YOUR GOAL :: For every entry, output the exact wording.

RECORDS PROVIDED ::
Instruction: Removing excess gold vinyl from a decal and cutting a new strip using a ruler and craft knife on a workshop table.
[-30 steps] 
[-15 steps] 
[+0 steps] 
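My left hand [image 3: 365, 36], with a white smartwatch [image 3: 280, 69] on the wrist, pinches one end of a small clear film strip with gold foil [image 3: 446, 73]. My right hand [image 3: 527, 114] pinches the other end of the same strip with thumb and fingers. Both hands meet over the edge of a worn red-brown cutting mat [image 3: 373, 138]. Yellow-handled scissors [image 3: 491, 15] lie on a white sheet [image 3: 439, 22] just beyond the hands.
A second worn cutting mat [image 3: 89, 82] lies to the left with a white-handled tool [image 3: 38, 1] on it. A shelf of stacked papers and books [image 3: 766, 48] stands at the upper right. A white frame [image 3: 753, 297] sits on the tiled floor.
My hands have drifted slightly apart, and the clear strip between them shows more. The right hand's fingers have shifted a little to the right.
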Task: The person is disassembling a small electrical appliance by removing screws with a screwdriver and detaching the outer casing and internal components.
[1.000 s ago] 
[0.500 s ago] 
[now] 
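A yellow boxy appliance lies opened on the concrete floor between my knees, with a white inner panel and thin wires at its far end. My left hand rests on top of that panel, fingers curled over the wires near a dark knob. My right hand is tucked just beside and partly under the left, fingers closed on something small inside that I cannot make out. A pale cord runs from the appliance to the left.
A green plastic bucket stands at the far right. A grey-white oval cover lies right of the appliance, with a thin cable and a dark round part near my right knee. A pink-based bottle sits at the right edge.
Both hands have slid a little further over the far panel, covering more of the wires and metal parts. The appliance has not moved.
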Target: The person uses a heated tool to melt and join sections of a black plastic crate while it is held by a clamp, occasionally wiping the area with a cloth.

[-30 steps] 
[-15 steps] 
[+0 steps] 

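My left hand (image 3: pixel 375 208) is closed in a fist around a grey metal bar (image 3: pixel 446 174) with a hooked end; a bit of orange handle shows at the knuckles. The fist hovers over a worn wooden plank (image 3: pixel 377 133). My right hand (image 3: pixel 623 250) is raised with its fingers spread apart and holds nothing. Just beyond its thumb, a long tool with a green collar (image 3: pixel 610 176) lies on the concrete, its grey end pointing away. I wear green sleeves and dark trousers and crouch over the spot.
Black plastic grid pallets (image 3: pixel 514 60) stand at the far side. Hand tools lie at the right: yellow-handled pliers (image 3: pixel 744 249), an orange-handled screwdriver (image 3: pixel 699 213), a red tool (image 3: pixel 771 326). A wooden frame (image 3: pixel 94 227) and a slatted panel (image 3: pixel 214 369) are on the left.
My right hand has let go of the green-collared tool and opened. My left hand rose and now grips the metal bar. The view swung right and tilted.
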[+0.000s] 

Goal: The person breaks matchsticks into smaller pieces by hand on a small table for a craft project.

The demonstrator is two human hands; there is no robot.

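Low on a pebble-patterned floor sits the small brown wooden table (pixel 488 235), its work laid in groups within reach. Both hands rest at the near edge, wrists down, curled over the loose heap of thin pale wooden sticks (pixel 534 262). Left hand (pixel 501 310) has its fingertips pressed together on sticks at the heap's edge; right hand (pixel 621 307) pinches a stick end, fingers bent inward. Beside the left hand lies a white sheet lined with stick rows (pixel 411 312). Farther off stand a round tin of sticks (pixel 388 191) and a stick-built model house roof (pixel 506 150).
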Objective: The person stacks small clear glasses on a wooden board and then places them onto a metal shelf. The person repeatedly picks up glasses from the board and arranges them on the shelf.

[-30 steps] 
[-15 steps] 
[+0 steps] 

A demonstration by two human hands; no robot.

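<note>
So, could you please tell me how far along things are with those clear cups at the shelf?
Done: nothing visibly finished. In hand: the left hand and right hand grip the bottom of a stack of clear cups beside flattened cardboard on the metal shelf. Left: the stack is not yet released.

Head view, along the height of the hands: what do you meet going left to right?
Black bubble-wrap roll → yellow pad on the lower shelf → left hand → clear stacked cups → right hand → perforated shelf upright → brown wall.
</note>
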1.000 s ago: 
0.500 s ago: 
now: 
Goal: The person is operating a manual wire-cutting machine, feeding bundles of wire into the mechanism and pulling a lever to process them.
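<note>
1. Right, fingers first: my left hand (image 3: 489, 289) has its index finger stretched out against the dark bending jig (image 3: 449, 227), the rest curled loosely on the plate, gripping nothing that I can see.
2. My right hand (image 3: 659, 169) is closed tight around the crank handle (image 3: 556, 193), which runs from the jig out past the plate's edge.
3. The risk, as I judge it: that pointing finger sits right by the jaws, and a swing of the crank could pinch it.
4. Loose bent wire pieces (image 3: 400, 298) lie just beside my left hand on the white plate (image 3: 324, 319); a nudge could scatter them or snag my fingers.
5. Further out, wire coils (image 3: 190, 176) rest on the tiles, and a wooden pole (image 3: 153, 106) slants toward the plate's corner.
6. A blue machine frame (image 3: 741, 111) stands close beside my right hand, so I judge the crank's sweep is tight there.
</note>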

REPLY TO THE TASK ::
Instruction: Removing excess gold vinyl from a decal and cutting a new strip using a ruler and craft knife on a workshop table.
[-30 steps] 
[-15 steps] 
[+0 steps] 
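My left hand [image 3: 365, 36], with a white smartwatch [image 3: 280, 69] on the wrist, pinches one end of a small clear film strip with gold foil [image 3: 446, 73]. My right hand [image 3: 527, 114] pinches the other end of the same strip with thumb and fingers. Both hands meet over the edge of a worn red-brown cutting mat [image 3: 373, 138]. Yellow-handled scissors [image 3: 491, 15] lie on a white sheet [image 3: 439, 22] just beyond the hands.
A second worn cutting mat [image 3: 89, 82] lies to the left with a white-handled tool [image 3: 38, 1] on it. A shelf of stacked papers and books [image 3: 766, 48] stands at the upper right. A white frame [image 3: 753, 297] sits on the tiled floor.
My hands have drifted slightly apart, and the clear strip between them shows more. The right hand's fingers have shifted a little to the right.
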Task: The person is disassembling a small electrical appliance by removing screws with a screwdriver and detaching the outer casing and internal components.
[1.000 s ago] 
[0.500 s ago] 
[now] 
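A yellow boxy appliance lies opened on the concrete floor between my knees, with a white inner panel and thin wires at its far end. My left hand rests on top of that panel, fingers curled over the wires near a dark knob. My right hand is tucked just beside and partly under the left, fingers closed on something small inside that I cannot make out. A pale cord runs from the appliance to the left.
A green plastic bucket stands at the far right. A grey-white oval cover lies right of the appliance, with a thin cable and a dark round part near my right knee. A pink-based bottle sits at the right edge.
Both hands have slid a little further over the far panel, covering more of the wires and metal parts. The appliance has not moved.
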Target: The person uses a heated tool to melt and join sections of a black plastic crate while it is held by a clamp, occasionally wiping the area with a cloth.

[-30 steps] 
[-15 steps] 
[+0 steps] 

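My left hand (image 3: pixel 375 208) is closed in a fist around a grey metal bar (image 3: pixel 446 174) with a hooked end; a bit of orange handle shows at the knuckles. The fist hovers over a worn wooden plank (image 3: pixel 377 133). My right hand (image 3: pixel 623 250) is raised with its fingers spread apart and holds nothing. Just beyond its thumb, a long tool with a green collar (image 3: pixel 610 176) lies on the concrete, its grey end pointing away. I wear green sleeves and dark trousers and crouch over the spot.
Black plastic grid pallets (image 3: pixel 514 60) stand at the far side. Hand tools lie at the right: yellow-handled pliers (image 3: pixel 744 249), an orange-handled screwdriver (image 3: pixel 699 213), a red tool (image 3: pixel 771 326). A wooden frame (image 3: pixel 94 227) and a slatted panel (image 3: pixel 214 369) are on the left.
My right hand has let go of the green-collared tool and opened. My left hand rose and now grips the metal bar. The view swung right and tilted.
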[+0.000s] 

Goal: The person breaks matchsticks into smaller pieces by hand on a small table for a craft project.

The demonstrator is two human hands; there is no robot.

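Low on a pebble-patterned floor sits the small brown wooden table (pixel 488 235), its work laid in groups within reach. Both hands rest at the near edge, wrists down, curled over the loose heap of thin pale wooden sticks (pixel 534 262). Left hand (pixel 501 310) has its fingertips pressed together on sticks at the heap's edge; right hand (pixel 621 307) pinches a stick end, fingers bent inward. Beside the left hand lies a white sheet lined with stick rows (pixel 411 312). Farther off stand a round tin of sticks (pixel 388 191) and a stick-built model house roof (pixel 506 150).
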Objective: The person stacks small clear glasses on a wooden board and then places them onto a metal shelf. The person repeatedly picks up glasses from the board and arranges them on the shelf.

[-30 steps] 
[-15 steps] 
[+0 steps] 

A demonstration by two human hands; no robot.

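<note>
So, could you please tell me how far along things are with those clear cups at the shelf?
Done: nothing visibly finished. In hand: the left hand and right hand grip the bottom of a stack of clear cups beside flattened cardboard on the metal shelf. Left: the stack is not yet released.

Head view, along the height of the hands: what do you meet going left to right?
Black bubble-wrap roll → yellow pad on the lower shelf → left hand → clear stacked cups → right hand → perforated shelf upright → brown wall.
</note>
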1.000 s ago: 
0.500 s ago: 
now: 
Goal: The person is operating a manual wire-cutting machine, feeding bundles of wire into the mechanism and pulling a lever to process them.
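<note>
1. Right, fingers first: my left hand (image 3: 489, 289) has its index finger stretched out against the dark bending jig (image 3: 449, 227), the rest curled loosely on the plate, gripping nothing that I can see.
2. My right hand (image 3: 659, 169) is closed tight around the crank handle (image 3: 556, 193), which runs from the jig out past the plate's edge.
3. The risk, as I judge it: that pointing finger sits right by the jaws, and a swing of the crank could pinch it.
4. Loose bent wire pieces (image 3: 400, 298) lie just beside my left hand on the white plate (image 3: 324, 319); a nudge could scatter them or snag my fingers.
5. Further out, wire coils (image 3: 190, 176) rest on the tiles, and a wooden pole (image 3: 153, 106) slants toward the plate's corner.
6. A blue machine frame (image 3: 741, 111) stands close beside my right hand, so I judge the crank's sweep is tight there.
</note>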

What was asked for in the exercise is now done.